LOAD DATA
Description
The LOAD DATA statement reads rows from a text file into a table at a very high speed. The file can be read from the server host or a S3 compatible object storage. LOAD DATA
is the complement of SELECT ... INTO OUTFILE
. To write data from a table to a file, use SELECT ... INTO OUTFILE
. To read the file back into a table, use LOAD DATA. The syntax of the FIELDS
and LINES
clauses is the same for both statements.
Syntax
> LOAD DATA [LOCAL]
INFILE 'file_name'
INTO TABLE tbl_name
[CHARACTER SET charset_name]
[{FIELDS | COLUMNS}
[TERMINATED BY 'string']
[[OPTIONALLY] ENCLOSED BY 'char']
[ENCASPED BY 'char']
]
[LINES
[STARTING BY 'string']
[TERMINATED BY 'string']
]
[IGNORE number {LINES | ROWS}]
[SET column_name_1=nullif(column_name_1, expr1), column_name_2=nullif(column_name_2, expr2)...]

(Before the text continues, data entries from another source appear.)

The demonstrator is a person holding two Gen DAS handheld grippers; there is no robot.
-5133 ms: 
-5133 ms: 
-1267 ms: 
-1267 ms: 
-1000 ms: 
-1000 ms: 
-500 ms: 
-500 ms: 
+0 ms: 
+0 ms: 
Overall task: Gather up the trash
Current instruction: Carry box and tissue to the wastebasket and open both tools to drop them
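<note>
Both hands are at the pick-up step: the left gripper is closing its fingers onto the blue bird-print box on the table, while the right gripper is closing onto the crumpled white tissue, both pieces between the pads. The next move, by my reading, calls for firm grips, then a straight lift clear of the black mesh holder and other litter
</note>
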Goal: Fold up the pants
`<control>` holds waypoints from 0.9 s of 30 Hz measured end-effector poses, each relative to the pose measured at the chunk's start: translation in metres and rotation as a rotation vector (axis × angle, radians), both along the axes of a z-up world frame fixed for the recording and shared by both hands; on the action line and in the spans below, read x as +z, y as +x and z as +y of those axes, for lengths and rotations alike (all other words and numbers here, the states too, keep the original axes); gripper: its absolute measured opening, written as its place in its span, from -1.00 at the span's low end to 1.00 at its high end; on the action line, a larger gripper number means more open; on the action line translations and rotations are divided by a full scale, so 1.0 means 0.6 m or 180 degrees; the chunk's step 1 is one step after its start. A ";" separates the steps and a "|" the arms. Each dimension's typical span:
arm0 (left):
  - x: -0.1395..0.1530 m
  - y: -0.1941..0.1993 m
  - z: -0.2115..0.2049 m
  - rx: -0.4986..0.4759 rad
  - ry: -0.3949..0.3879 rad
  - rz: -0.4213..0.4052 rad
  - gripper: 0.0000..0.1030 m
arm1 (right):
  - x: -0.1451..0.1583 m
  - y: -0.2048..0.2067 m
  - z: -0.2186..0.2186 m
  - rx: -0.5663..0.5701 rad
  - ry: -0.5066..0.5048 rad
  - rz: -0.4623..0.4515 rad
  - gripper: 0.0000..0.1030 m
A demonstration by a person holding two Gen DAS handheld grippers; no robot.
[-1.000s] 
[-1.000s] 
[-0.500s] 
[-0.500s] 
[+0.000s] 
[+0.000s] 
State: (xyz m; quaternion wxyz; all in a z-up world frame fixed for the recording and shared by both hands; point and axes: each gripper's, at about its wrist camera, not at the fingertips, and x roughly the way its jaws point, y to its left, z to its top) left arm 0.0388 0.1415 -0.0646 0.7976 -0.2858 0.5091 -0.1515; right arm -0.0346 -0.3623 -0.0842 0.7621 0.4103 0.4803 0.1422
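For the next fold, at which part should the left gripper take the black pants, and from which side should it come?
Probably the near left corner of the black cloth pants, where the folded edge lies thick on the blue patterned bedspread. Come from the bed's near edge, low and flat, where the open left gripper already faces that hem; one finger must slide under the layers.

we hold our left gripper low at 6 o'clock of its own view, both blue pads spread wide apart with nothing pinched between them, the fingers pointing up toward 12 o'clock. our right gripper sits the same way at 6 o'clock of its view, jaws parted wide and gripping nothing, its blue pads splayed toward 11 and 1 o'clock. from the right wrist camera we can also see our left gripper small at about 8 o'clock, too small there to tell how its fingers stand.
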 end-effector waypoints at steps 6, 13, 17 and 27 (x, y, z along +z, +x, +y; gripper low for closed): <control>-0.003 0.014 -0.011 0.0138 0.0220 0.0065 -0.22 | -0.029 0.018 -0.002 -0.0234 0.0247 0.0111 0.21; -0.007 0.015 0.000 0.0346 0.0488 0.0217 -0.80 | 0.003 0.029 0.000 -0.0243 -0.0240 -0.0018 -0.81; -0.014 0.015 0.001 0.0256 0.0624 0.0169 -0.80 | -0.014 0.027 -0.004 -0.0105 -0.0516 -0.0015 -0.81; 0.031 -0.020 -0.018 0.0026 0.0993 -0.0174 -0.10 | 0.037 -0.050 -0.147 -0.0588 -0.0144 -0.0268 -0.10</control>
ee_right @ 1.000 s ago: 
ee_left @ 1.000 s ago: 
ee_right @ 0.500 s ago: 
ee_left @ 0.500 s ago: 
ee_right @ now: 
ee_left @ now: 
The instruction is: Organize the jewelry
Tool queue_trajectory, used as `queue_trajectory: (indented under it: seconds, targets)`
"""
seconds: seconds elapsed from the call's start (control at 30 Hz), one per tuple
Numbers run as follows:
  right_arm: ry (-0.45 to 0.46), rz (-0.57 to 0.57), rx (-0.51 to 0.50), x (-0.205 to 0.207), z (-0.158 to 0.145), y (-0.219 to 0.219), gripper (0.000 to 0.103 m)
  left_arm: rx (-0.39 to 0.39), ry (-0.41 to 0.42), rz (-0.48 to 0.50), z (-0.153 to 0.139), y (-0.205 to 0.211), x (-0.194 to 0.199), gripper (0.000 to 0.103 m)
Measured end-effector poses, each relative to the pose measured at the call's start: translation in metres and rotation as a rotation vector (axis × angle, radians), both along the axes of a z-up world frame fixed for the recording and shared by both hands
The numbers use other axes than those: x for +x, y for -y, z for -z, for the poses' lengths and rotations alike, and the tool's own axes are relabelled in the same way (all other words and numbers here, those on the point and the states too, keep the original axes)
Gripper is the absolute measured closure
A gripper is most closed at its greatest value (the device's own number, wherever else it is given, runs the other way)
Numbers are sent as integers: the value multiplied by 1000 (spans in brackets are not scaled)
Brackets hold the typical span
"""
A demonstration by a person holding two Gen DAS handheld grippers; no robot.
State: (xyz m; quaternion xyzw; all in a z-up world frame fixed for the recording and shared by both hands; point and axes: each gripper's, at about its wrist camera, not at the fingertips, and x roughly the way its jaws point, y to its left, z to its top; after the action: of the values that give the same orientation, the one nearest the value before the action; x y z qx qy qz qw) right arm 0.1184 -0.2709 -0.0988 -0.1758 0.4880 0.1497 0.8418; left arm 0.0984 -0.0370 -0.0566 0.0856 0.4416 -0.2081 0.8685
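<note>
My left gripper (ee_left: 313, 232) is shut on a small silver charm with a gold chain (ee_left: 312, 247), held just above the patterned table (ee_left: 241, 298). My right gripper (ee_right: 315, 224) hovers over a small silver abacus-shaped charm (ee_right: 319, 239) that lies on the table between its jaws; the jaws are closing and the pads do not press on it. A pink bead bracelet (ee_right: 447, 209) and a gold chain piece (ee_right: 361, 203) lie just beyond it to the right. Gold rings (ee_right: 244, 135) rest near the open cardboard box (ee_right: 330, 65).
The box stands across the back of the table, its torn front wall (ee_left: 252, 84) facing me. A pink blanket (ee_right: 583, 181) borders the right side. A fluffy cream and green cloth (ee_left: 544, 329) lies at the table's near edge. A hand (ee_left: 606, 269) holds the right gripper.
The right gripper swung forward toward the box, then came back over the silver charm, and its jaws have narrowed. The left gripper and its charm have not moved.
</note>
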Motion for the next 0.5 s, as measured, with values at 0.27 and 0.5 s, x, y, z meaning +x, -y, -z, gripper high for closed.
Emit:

[PARALLEL {'TRUE' | 'FALSE'}]
[STRICT {'TRUE' | 'FALSE'}]
Input File Location
-
LOAD DATA INFILE 'file_name'
: Indicates that the data file to be loaded is on the same machine as the MatrixOne host server.file_name
can be the relative path name of the storage location of the file, or it can be the absolute path name. -
LOAD DATA LOCAL INFILE 'file_name'
: indicates that the data file to be loaded is not on the same machine as the MatrixOne host server; that is, the data file is on the client server.file_name
can be the relative path name of the storage location of the file, or it can be the absolute path name.
CHARACTER SET
If the file content uses a different character set than the default, you can use CHARACTER SET
to specify the character set. For example, you can use CHARACTER SET utf8
to specify the character set of the imported content as utf8:
LOAD DATA INFILE '/tmp/test.txt' INTO TABLE table1 IGNORE 1 LINES;
Note
In addition to utf8, LOAD DATA
supports specifying character sets such as utf_8, UTF_16, UTF_xx, gbk, abcd, and so on. Character sets with - (e.g. utf-8,UTF-16) are not supported.
IGNORE LINES
The IGNORE number LINES clause can be used to ignore lines at the start of the file. For example, you can use IGNORE 1 LINES
to skip an initial header line containing column names:
LOAD DATA INFILE '/tmp/test.txt' INTO TABLE table1 IGNORE 1 LINES;
Field and Line Handling
Use the FIELDS
and LINES
parameters to specify how to handle data formats.
For LOAD DATA
and SELECT ... INTO OUTFILE
statements, the syntax of the FIELDS
and LINES
clauses is the same. Both clauses are optional, but if both are specified, FIELDS
must precede LINES
.
If the FIELDS
clause is specified, then each of the clauses of FIELDS
(TERMINATED BY
, [OPTIONALLY] ENCLOSED BY
) is also optional, unless you must specify at least one of them.
LOAD DATA
also supports the use of hexadecimal ASCII
character expressions or binary ASCII
character expressions as arguments to FIELDS ENCLOSED BY
and FIELDS TERMINATED BY
.
If you do not specify a parameter for processing data, the following default values are used:
FIELDS TERMINATED BY '\t' ENCLOSED BY '"' ESCAPED BY '\\' LINES TERMINATED BY '\n'
Note
FIELDS TERMINATED BY '\t'
: with and only\t
as delimiters.ENCLOSED BY '"'
: with and only"
as the included character.ESCAPED BY '\\'
:use\
as an escape character, and only as an escape character.LINES TERMINATED BY '\n'
: Use and only use\n
or\r\n
as the line separator.
FIELDS TERMINATED BY
FIELDS TERMINATED BY
specifies the delimiter for a field. The FIELDS TERMINATED BY
values can be more than one character.
Examples
LOAD DATA INFILE 'data.txt' INTO TABLE table1
FIELDS TERMINATED BY ',';
FIELDS ENCLOSED BY
FIELDS TERMINATED BY
option specifies the character enclose the input values. ENCLOSED BY
value must be a single character. If the input values are not necessarily enclosed within quotation marks, use OPTIONALLY
before the ENCLOSED BY
option.
Examples
LOAD DATA INFILE 'data.txt' INTO TABLE table1
FIELDS TERMINATED BY ',' OPTIONALLY ENCLOSED BY '"';
FIELDS ESCAPED BY
FIELDS ESCAPED BY
allows you to specify an escape character, with a default value of \\
, which means that \
is an escape symbol that is deleted if the FIELDS ESCAPED BY
character is not null and subsequent characters will be used literally as part of the field value.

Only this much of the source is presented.